El multitasking está sobrevalorado

¿Por qué no funciona?

 

Hasta hace todavía poco tiempo, poner en tu currículum la palabra multitasking era un plus, era promoverse como una persona muy eficiente que podía manejar muchas tareas o proyectos simultáneamente. Y si bien todos -o casi todos- los trabajos implican hacer varias cosas al mismo tiempo, el peligro es tomarlo tan literal.

Tal vez estés ahora mismo leyendo este blog mientras hablas por teléfono, ves la tele o incluso mientras respondes algunos mails en otro dispositivo que tengas al alcance. Seguramente cuando acabes la nota (o la llamada o el email) te darás cuenta que una parte o mucho de lo que leíste se te fue “en blanco”. Pero es el precio que pagamos, estamos conscientes de ello y sentimos que podemos hacerlo.

 

Exprimiendo los minutos del reloj

En el afán de optimizar el tiempo y exprimir el día, intentamos dividir nuestra atención en las más cosas posibles. Desafortunadamente, nuestro cerebro no está equipado para funciona bajo la modalidad multitasking o multitarea, en especial cuando estas tareas implican cierto grado de concentración y de comprensión. Es decir, no pasa nada si vamos manejando en nuestro coche, escuchando música y mascando un chicle; nuestra concentración en el camino no se verá afectada (salvo que queramos estar cambiando el playlist o el radio). Sin embargo, si vamos manejando, escuchando música y además queremos entablar una conversación con la persona que nos acompaña, seguramente alguna de las 3 actividades sufrirá pérdida de atención (espero que sea la música y no el volante).

El multitasking es, además, un factor que causa stress. Cuando nos sentimos saturados, nos genera un malestar incluso físico.

 

Entonces ¿cómo manejar los diversos proyectos o tareas que tengo?

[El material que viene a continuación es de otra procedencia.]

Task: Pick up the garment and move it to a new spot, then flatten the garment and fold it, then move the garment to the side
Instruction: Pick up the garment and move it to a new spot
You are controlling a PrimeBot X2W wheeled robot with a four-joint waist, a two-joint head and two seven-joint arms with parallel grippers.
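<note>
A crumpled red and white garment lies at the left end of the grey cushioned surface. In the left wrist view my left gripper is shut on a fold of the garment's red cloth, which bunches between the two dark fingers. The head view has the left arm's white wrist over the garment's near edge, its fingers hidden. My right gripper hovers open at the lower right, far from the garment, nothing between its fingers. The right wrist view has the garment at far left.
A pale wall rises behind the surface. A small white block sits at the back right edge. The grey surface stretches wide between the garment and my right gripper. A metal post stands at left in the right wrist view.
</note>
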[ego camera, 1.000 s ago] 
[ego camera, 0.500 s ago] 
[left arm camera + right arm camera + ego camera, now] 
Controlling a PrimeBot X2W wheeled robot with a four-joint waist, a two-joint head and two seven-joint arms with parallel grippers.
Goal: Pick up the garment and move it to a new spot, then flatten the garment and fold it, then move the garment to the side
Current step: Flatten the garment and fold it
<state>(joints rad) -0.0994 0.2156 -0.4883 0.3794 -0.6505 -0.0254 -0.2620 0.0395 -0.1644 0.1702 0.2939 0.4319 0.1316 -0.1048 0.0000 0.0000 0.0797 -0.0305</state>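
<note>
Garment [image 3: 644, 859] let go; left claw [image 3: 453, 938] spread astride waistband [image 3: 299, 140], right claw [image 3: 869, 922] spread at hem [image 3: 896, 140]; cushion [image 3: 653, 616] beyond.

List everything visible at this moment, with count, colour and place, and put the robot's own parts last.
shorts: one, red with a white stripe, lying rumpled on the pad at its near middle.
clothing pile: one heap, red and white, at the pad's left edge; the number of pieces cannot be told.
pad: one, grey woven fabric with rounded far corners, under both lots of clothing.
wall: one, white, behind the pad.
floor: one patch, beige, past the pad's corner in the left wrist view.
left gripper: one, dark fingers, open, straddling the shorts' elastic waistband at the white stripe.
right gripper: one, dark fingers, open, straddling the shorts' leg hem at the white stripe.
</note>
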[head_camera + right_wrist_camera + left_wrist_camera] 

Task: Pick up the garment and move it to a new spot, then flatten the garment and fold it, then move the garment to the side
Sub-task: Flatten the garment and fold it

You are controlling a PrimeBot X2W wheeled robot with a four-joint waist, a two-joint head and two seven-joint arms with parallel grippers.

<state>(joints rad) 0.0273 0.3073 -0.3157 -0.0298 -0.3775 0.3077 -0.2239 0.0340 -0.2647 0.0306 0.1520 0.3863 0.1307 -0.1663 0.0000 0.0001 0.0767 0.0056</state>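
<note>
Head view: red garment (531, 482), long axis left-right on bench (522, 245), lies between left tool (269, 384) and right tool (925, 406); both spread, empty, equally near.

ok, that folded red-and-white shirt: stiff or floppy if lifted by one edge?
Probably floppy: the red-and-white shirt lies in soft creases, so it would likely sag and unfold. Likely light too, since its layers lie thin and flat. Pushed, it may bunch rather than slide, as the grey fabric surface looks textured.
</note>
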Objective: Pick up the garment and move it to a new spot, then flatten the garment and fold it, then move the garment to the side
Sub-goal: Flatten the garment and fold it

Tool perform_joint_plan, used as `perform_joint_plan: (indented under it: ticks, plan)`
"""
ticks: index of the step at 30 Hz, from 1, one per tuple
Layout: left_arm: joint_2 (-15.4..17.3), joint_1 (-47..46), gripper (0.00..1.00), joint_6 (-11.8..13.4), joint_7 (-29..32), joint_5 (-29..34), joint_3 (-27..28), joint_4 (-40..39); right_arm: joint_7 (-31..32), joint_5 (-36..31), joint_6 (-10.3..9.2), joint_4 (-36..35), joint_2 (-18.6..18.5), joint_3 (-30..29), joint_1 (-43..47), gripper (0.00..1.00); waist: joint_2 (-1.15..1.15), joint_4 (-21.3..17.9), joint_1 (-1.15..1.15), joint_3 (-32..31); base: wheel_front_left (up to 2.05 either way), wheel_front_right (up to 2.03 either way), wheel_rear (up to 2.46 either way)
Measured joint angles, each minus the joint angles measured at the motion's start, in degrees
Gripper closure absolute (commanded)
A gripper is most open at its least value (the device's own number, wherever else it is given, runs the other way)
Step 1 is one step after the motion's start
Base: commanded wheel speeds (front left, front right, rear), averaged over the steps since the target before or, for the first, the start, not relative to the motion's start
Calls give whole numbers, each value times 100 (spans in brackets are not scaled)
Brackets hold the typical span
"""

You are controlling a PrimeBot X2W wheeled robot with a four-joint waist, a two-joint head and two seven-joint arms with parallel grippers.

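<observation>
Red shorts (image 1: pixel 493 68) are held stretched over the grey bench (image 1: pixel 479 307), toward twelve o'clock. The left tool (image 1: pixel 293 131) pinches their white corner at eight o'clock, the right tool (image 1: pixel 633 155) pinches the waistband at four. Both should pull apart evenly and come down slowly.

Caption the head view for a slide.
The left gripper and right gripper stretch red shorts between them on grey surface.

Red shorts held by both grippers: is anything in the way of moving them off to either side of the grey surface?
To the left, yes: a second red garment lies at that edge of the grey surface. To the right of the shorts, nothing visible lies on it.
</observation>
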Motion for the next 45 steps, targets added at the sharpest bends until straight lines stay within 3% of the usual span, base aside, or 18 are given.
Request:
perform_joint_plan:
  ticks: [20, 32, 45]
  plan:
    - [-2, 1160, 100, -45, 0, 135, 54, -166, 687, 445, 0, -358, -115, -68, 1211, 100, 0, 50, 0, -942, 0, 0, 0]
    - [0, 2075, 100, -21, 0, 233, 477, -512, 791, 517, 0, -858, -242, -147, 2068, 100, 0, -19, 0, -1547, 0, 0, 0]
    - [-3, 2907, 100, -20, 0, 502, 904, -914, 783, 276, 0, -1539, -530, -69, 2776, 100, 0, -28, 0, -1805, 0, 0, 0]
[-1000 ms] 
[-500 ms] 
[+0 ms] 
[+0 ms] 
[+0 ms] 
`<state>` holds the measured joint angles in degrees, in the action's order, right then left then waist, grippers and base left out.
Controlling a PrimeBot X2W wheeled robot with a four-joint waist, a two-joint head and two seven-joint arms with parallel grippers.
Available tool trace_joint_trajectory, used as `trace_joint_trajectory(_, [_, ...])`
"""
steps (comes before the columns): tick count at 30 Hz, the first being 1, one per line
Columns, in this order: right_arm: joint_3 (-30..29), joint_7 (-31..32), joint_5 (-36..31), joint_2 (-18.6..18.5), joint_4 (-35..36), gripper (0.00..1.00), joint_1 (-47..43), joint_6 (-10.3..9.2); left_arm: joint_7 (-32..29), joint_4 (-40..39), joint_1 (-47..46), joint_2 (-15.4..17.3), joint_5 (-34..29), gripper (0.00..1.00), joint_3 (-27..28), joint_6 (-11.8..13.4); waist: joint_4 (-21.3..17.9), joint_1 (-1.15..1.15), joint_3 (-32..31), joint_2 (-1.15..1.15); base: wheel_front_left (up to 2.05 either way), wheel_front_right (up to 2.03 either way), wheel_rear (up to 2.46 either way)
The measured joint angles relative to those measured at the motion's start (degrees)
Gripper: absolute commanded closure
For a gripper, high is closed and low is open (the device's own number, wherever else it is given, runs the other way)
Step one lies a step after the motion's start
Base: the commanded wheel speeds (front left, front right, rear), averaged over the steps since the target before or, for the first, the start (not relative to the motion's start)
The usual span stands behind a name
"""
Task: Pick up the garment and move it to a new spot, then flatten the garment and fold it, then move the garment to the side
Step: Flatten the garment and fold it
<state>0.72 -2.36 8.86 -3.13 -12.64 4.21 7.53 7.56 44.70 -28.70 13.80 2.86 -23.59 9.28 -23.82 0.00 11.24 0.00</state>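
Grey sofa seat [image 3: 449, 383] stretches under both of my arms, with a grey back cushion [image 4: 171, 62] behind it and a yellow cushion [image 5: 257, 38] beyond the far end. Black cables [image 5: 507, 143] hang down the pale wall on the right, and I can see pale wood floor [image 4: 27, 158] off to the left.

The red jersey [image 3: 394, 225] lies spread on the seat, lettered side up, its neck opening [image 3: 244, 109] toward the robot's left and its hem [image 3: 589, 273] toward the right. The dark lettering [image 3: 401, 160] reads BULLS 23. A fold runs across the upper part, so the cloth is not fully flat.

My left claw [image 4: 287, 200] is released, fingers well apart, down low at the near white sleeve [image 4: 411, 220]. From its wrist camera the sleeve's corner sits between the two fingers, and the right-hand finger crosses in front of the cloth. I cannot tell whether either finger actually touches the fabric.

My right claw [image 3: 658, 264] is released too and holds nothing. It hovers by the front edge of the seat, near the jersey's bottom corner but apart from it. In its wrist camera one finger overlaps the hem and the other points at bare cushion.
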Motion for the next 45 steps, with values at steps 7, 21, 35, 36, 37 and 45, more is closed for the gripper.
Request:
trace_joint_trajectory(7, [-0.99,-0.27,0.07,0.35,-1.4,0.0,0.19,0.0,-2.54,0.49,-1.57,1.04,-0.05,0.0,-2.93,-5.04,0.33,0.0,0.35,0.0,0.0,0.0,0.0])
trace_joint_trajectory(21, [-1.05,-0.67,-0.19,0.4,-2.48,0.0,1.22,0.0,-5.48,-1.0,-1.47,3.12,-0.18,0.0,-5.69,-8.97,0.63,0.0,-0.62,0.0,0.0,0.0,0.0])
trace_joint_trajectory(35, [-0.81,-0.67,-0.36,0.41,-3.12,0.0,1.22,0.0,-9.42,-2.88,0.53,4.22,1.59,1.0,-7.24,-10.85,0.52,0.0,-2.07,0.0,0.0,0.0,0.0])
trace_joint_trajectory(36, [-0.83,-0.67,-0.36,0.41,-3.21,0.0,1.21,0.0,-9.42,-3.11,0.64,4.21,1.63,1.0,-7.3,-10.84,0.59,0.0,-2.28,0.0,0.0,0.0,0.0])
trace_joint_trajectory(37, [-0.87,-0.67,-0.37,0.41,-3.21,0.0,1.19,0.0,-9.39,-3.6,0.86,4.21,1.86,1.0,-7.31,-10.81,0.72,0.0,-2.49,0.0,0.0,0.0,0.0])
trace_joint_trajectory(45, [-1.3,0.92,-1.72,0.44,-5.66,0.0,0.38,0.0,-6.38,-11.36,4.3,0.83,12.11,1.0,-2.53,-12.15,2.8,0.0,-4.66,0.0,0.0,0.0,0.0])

Cualquier trabajo y también las responsabilidades personales requieren que manejemos varias cosas de forma simultánea, o casi, y en esto justo está la clave. El modo no es complicado, podría decirse que es hasta de sentido común:

1) Cada semana hacer una lista de las tareas, proyectos y diligencias que tenemos por delante.

2) Clasificar esas tareas según el requerimiento de atención, tiempo, concentración o “ancho de banda” de nuestro cerebro.

3) De acuerdo a como sea tu tipo de calendario diario (o control que tengas sobre él), programa hacer las tareas de alta concentración en horarios y momentos en los que sepas que no serás interrumpido repetidamente y que estarás en un ambiente que favorezca la labor. Ejemplo: revisar un contrato, elaborar un documento detallado, hacer una propuesta de ventas, escribir un artículo, etc.

4) Para las tareas que pueden hacerse con menos concentración, puedes destinar tiempos en los que tienes menos control del medio ambiente, o incluso que te permitirían hacer dos cosas simultáneamente. Ejemplo: archivar documentos, responder emails sencillos, etc.

5) Entendiendo que durante el manejo de diversos proyectos tenemos que brincar de uno a otro para avanzar con las tareas que cada uno requiere, es importante que no saltes de un tema o actividad a otra sin antes terminar la que estás haciendo. Si no, no avanzarás nunca. Cada proyecto debe tener procesos, tareas e incluso micro-tareas bien definidas. Sólo cuando acabes una cosa brinca a la siguiente.

6) Agrupa los tipos de tarea similares y hazlas en bloques de tiempo. Ejemplo, si varios proyectos requieren que elabores facturas, dedica un sólo espacio de tiempo a hacer facturas de todo. Dedica también bloques de tiempo a responder emails, hacer llamadas u otras tareas más o menos rutinarias.

7) No respondas los emails en el momento que llegan (salvo urgencias). Un tiempo razonable es 24 horas hábiles para responder emails de prioridad alta o media (si algo es extremadamente urgente, te llamarán o lo harán saber de otro modo). No acostumbres a la gente a que recibirán respuesta inmediatamente, hay incluso mails informativos que ni siquiera requieren ser respondidos. Idealmente, no leas emails sino en ciertos momentos del día.

8) No estamos obligados a responder todas las llamadas que recibimos. Esto es igual que el punto anterior, el hecho de que estamos permanentemente conectados vía celular, no quiere decir que la gente pueda hablar con nosotros en todo momento. Salvo que sea un tema o persona prioritario, es preferible que la gente nos deje un mensaje y nos reportemos (via llamada o mensaje) más tarde, o en 1-2 días. Generalmente las llamadas sacan de concentración o interrumpen alguna actividad, y pocas merecen que lo permitamos.

 


A mí me ha funcionado bien implementar estos tips, siento que manejo mejor mi tiempo, soy más eficiente y la bajo al stress. Así que ahora prefiero ser más monotasking que multitasking.